I gave up reading half way through. Why are you being a doormat while you stand by and basically let the train crash happen. Be a bloody man and lead your family, firstly by kicking her out. Why are you taking all the blame for her desire to **** someone else. If there is a problem in your marriage go get therapy. Geez!


----------



## ConstantDisbelief

aine said:


> I gave up reading half way through. Why are you being a doormat while you stand by and basically let the train crash happen.

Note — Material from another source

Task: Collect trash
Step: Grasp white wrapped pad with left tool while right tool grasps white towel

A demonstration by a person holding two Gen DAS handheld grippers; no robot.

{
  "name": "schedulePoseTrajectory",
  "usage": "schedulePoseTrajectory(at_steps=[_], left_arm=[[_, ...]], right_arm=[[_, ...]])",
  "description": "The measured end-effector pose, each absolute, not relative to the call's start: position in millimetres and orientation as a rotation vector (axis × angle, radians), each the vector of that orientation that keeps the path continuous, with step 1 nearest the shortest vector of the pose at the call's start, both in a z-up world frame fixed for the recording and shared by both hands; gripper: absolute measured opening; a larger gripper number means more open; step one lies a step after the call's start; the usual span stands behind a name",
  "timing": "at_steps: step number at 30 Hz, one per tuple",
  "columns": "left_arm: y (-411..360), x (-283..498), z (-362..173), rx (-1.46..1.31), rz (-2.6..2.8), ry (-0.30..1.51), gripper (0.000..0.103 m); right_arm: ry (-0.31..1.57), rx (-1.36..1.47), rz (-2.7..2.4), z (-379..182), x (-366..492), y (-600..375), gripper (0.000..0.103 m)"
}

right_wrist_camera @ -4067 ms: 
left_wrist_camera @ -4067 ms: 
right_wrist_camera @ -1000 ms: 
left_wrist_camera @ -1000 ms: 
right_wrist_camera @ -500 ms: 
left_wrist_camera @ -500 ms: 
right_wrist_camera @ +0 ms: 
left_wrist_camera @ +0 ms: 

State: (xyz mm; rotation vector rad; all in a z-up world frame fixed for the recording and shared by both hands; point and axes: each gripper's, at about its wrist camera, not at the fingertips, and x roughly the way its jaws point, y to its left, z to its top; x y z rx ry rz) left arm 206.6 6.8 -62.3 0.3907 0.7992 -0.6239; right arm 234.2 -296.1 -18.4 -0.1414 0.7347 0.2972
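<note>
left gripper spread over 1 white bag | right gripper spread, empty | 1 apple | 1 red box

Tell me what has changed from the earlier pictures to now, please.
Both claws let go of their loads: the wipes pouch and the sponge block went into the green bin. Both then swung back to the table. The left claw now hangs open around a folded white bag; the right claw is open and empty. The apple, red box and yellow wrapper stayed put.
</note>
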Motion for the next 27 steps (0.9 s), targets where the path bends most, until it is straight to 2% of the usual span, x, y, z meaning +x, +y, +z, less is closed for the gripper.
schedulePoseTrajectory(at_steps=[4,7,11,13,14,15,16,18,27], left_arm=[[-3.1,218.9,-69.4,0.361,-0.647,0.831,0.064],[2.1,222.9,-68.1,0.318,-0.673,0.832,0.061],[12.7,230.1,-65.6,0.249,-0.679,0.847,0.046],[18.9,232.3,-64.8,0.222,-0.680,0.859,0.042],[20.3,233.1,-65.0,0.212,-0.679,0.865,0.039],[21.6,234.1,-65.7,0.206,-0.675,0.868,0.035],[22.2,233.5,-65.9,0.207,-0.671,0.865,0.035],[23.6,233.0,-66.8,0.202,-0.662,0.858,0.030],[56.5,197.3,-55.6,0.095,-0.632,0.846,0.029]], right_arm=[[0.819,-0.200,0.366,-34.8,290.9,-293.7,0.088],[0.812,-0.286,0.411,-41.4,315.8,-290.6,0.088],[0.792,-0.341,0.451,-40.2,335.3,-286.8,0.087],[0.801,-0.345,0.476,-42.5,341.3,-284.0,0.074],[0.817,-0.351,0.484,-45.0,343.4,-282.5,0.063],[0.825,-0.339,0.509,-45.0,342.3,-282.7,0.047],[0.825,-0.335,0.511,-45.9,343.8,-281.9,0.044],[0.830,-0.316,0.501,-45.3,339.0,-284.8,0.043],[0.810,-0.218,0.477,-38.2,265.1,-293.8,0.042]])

Be a bloody man and lead your family, firstly by kicking her out. Why are you taking all the blame for her desire to **** someone else. If there is a problem in your marriage go get therapy. Geez!


True. Plan is she'll move out ASAP.


----------



## notmyrealname4

.


----------



## MJJEAN

It's not controlling to expect the person who vowed lifelong monogamy keep their word.

All actions have consequences. It's not lack if compassion to allow someone to feel the natural consequence of their actions.

She's using her past as an excuse to do what she wants to do, which is cheat.

You've been far too passive and submissive. She lacks respect for you.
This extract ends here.